(EXERCISE)
Omit the pictures, then reproduce every remaining record exactly.

(SOURCE MATERIAL)
=== Section Start ===
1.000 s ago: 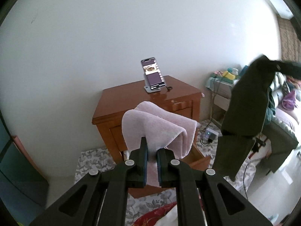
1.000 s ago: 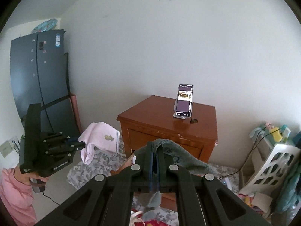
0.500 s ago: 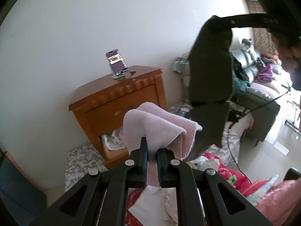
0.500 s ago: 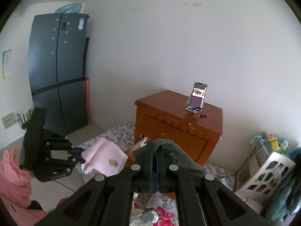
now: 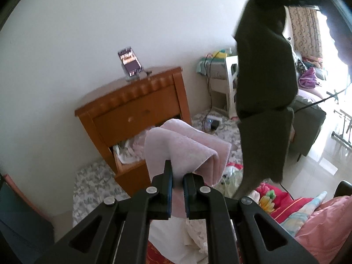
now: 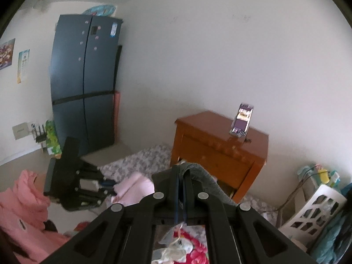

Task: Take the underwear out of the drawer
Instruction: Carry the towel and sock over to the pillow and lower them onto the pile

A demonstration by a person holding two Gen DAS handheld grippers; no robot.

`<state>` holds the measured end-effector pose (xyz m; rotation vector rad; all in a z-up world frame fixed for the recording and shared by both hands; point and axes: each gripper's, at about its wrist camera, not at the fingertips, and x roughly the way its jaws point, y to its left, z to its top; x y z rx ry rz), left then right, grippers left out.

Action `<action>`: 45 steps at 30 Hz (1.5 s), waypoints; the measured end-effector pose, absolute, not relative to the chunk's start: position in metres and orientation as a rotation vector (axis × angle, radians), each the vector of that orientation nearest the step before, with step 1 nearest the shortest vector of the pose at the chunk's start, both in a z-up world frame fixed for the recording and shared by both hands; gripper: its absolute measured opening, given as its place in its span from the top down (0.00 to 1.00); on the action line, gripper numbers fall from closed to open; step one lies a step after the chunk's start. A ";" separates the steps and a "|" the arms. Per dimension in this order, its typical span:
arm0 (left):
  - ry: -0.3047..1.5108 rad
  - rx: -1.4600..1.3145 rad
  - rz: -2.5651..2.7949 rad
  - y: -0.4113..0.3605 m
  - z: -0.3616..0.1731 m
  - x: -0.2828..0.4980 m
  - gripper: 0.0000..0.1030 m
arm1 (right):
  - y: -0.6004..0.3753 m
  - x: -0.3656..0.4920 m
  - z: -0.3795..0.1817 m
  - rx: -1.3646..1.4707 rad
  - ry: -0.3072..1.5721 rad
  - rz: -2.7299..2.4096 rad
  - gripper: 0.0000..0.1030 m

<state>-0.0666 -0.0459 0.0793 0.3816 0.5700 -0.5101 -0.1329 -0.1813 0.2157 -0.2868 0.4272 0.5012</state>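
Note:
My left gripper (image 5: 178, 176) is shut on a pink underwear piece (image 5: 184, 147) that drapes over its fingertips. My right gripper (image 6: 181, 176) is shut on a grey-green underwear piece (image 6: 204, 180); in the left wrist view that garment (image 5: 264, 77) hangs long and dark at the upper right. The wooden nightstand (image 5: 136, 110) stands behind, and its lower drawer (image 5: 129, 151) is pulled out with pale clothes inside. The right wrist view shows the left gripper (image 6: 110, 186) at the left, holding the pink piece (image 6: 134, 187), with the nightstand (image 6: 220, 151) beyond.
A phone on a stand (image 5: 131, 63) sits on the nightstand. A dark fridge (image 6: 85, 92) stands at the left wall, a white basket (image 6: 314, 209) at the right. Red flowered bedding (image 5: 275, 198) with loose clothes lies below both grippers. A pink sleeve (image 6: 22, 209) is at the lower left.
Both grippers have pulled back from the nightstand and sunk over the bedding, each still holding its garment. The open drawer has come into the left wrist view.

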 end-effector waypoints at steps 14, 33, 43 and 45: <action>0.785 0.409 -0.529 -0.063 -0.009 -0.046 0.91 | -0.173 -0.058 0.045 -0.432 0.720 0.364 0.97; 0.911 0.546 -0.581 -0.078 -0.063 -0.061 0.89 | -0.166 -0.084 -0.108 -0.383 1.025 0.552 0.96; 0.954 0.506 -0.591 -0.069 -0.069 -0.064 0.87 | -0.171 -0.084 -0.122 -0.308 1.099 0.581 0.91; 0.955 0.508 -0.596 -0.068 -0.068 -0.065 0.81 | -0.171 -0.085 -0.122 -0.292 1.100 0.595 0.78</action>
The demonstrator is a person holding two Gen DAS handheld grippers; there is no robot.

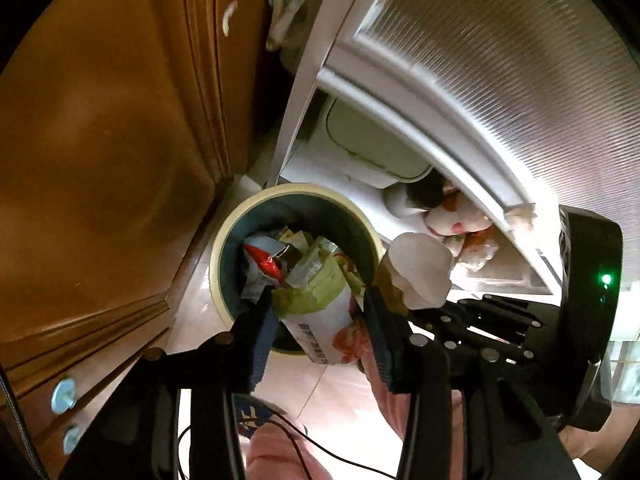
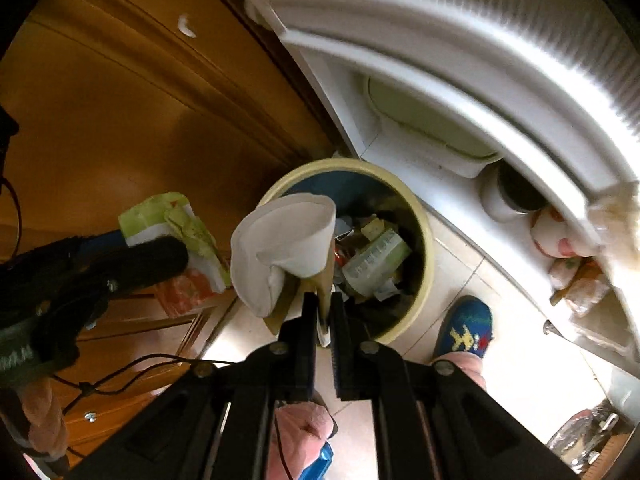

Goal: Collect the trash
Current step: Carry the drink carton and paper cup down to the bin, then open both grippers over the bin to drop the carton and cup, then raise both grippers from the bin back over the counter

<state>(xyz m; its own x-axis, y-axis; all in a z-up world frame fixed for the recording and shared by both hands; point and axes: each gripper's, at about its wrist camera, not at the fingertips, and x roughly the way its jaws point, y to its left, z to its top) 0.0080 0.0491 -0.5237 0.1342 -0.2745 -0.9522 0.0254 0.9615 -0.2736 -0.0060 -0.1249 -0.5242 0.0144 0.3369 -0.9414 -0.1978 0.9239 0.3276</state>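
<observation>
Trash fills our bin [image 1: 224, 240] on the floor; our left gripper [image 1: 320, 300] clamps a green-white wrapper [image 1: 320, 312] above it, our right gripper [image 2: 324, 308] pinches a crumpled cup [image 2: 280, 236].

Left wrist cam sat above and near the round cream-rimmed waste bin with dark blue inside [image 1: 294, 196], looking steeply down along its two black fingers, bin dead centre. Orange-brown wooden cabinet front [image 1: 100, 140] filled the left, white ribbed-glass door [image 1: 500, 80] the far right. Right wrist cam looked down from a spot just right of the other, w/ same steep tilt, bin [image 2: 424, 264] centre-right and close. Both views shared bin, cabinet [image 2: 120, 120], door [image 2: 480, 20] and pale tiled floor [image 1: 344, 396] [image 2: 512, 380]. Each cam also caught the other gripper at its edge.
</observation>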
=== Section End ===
(ANSWER SPACE)
1.000 s ago: 
1.000 s ago: 
0.500 s ago: 
0.500 s ago: 
now: 
now: 

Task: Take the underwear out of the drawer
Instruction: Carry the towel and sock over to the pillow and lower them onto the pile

A demonstration by a person holding two Gen DAS handheld grippers; no robot.

`<state>` holds the measured end-effector pose (xyz m; rotation vector rad; all in a z-up world frame fixed for the recording and shared by both hands; point and axes: each gripper's, at about its wrist camera, not at the fingertips, and x roughly the way its jaws point, y to its left, z to its top; x y z rx ry rz), left then right, grippers left out.

Action `<action>`: 45 steps at 30 Hz (1.5 s), waypoints; the measured end-effector pose, absolute, not relative to the chunk's start: position in metres and orientation as a rotation vector (axis × angle, radians), each the vector of that orientation nearest the step before, with step 1 nearest the shortest vector of the pose at the chunk's start, both in a z-up world frame fixed for the recording and shared by both hands; gripper: its absolute measured opening, given as its place in its span from the top down (0.00 to 1.00); on the action line, gripper numbers fall from closed to open; step one lies a step after the chunk's start. A ";" separates the steps and a "|" the arms. Per dimension in this order, its typical span:
arm0 (left):
  - ry: -0.3047..1.5108 rad
  - rx: -1.4600..1.3145 rad
  - rz: -2.5651..2.7949 rad
  - y: -0.4113..0.3605 m
  - z: -0.3616..0.1731 m
  - x: -0.2828..0.4980 m
  - gripper: 0.0000..0.1030 m
arm1 (right):
  - y: -0.6004..0.3753 m
  - x: -0.3656..0.4920 m
  - z: -0.3795..0.1817 m
  - rx: -1.3646..1.4707 rad
  - ry: -0.3072..1.5721 rad
  - rz: -2.7299..2.4096 rad
  - gripper: 0.0000..0.1030 m

<state>-0.0666 -0.0459 0.0793 0.3816 0.5700 -0.5101 -0.1329 -0.1813 0.2157 -0.2868 0.4272 0.5012</state>
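Note:
My left gripper (image 5: 178, 176) is shut on a pink underwear piece (image 5: 184, 147) that drapes over its fingertips. My right gripper (image 6: 181, 176) is shut on a grey-green underwear piece (image 6: 204, 180); in the left wrist view that garment (image 5: 264, 77) hangs long and dark at the upper right. The wooden nightstand (image 5: 136, 110) stands behind, and its lower drawer (image 5: 129, 151) is pulled out with pale clothes inside. The right wrist view shows the left gripper (image 6: 110, 186) at the left, holding the pink piece (image 6: 134, 187), with the nightstand (image 6: 220, 151) beyond.
A phone on a stand (image 5: 131, 63) sits on the nightstand. A dark fridge (image 6: 85, 92) stands at the left wall, a white basket (image 6: 314, 209) at the right. Red flowered bedding (image 5: 275, 198) with loose clothes lies below both grippers. A pink sleeve (image 6: 22, 209) is at the lower left.
Both grippers have pulled back from the nightstand and sunk over the bedding, each still holding its garment. The open drawer has come into the left wrist view.
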
 end-effector waypoints at steps 14, 33, 43 and 45: <action>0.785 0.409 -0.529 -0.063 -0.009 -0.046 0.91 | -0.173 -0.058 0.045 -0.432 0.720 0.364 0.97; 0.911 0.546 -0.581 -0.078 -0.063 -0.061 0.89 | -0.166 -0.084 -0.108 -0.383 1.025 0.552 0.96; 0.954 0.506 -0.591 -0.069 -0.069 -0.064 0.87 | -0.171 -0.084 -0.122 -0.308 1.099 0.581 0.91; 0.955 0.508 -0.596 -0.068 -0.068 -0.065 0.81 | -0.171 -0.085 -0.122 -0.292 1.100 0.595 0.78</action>
The demonstrator is a person holding two Gen DAS handheld grippers; there is no robot.


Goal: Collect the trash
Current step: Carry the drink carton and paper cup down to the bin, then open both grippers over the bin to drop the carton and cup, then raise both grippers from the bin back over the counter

<state>(xyz m; its own x-axis, y-axis; all in a z-up world frame fixed for the recording and shared by both hands; point and axes: each gripper's, at about its wrist camera, not at the fingertips, and x roughly the way its jaws point, y to its left, z to its top) 0.0080 0.0491 -0.5237 0.1342 -0.2745 -0.9522 0.0254 0.9615 -0.2736 -0.0060 -0.1249 -0.5242 0.0144 0.3369 -0.9414 -0.1978 0.9239 0.3276</state>
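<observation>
Trash fills our bin [image 1: 224, 240] on the floor; our left gripper [image 1: 320, 300] clamps a green-white wrapper [image 1: 320, 312] above it, our right gripper [image 2: 324, 308] pinches a crumpled cup [image 2: 280, 236].

Left wrist cam sat above and near the round cream-rimmed waste bin with dark blue inside [image 1: 294, 196], looking steeply down along its two black fingers, bin dead centre. Orange-brown wooden cabinet front [image 1: 100, 140] filled the left, white ribbed-glass door [image 1: 500, 80] the far right. Right wrist cam looked down from a spot just right of the other, w/ same steep tilt, bin [image 2: 424, 264] centre-right and close. Both views shared bin, cabinet [image 2: 120, 120], door [image 2: 480, 20] and pale tiled floor [image 1: 344, 396] [image 2: 512, 380]. Each cam also caught the other gripper at its edge.
</observation>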

With this, the exercise is complete.